●サイコロの目が次に何をだすのかは原理的に予測できない。これがこの世界の基本ルールだろう。サイコロには謎はない。サイコロは1から6までの六種類以外の目を出すことはあり得ない。そして、それぞれの目が出る確率は等しく六分の一ずつである。分からないことは何もない。それでも、次に何が出るのかは予測できない。
DNAを調べればその人がどのような病気にどの程度かかりやすいかが分かってしまう。月より遠くへ行ったことのない人類が、この銀河のことや他の銀河のことや、その分布や歴史、宇宙のざっくりとした年齢についてまでも、ある程度分かってしまっている。あるいは、人類が自らの手で人類の超える知能をつくりだしてしまうかもしれないという勢いだ。
それなのに、こんな単純なサイコロの次の目が予測可能になることは、原理的にないとされる。勿論、人類を超える人工知能でさえも。
ここに、「個」というものの意味がかろうじてうかがえるのではないか。例えば、六万個のサイコロを振れば、どの目もだいたい一万くらいずつ出るだろうと容易に予測できる。それが、適度にランダムに散って分布することも。でも、ここにあるこの一個のサイコロの次の目は、六分の一以上の精度では予測できない。
●以上のことは科学的、合理的な観点からのことだ。一方、オカルトを導入すれば、サイコロの目の予測や操作が可能であると言えてしまう。例えば、人が頭で考えた通りの目を出すサイコロを「技術的につくりだす」ことは充分に可能だろう。これは科学技術だ。でも、オカルトを導入すれば、種も仕掛けもないサイコロを自由に操ることができることになる。
サイコロの目の予測が出来ないことは、世界の公平性の根拠となる。しかし一方、「わたしの生」という次元では、サイコロには思った通りの目を出してほしい。あるいは、「出せる」と「信じる」ことが必要なときがある。わたしが「わたし」という場に限定されている限り、この思いは消えない。例えば、公平性が信じられているからこそ、人は宝くじを買う。くじのどの一枚も、等しく一等となり得る可能性をもつと信じられている。しかしそれでも、かつて一等が出た売り場には長蛇の列が出来る。そこでは、確率的な公平性とは別の、「引き」の良さや運や念や祈りといった、スーパーナチュラルな力や不均衡(不公平)性の存在が信じられている。原理的に公平(科学)だからこそ、「わたしのこの思い」がそこに不均衡を生じさせ得る(オカルト)、と。何十万分の一という確率を、「わたし」という固有の位置の下へと祈りによって引き寄せたい。このような、科学とオカルトのダブルスタンダードは、人が個として、「わたし」として現象する限り、消えないのではないだろうか。

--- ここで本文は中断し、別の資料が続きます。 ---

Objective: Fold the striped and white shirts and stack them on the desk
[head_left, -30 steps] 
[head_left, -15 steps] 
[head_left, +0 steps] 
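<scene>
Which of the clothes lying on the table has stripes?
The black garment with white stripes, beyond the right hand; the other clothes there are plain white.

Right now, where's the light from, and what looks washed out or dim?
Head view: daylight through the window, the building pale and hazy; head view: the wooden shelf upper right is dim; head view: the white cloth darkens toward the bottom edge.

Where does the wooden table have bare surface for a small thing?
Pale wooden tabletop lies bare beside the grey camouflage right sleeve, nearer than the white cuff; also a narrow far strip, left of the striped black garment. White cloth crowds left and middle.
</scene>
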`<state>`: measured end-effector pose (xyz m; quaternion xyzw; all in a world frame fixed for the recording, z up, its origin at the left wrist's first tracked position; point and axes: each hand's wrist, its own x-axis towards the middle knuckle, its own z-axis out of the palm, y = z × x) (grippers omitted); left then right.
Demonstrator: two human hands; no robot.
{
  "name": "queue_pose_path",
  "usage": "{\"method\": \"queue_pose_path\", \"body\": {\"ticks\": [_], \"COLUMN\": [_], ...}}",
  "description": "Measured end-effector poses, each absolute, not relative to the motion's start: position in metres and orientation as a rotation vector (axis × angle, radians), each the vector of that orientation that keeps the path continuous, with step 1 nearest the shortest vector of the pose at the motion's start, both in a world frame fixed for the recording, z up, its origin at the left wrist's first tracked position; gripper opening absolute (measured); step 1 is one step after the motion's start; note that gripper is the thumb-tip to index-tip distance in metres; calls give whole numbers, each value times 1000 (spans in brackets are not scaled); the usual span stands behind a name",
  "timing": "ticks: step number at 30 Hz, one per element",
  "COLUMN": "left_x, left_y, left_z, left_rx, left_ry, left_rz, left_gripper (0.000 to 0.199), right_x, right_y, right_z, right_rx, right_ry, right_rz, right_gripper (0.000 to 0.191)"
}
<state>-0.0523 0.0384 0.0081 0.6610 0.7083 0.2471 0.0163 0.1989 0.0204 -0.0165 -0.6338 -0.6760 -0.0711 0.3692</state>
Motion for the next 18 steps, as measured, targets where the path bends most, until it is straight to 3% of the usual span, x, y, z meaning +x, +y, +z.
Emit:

●おそらく、だからこそ科学というディスクールの場では、オカルト的なものは十分な注意を払って排除されなければならないのだろう。そのための手段や手続きは厳密でければならないのだろう。とはいえそれは、科学というディスクールの場では、という限定がつく。科学者が、良い実験結果を祈り、ゲンを担いで出勤の時に毎朝左足から靴を履く、ということは普通にあり得る。実験の良い結果と、左足から靴を履くことの間の相関関係は、公的には信じられていない(信じられてはならない)と同時に、その人の生の奥深いどこかで信じられてもいる。
●科学(合理)的には予測(操作)できない、が、オカルト的には予測(操作)可能性がある、という出来事の近傍に「個」が生まれ、「わたし」が生じる、というのは、ちょっと乱暴すぎるだろうか。
(それは要するに、偶然を必然へと事後的に転化する装置が「わたし」だ、ということだとも言えるけど、でもそれは「合理」の側から見た一方の見方だろう。)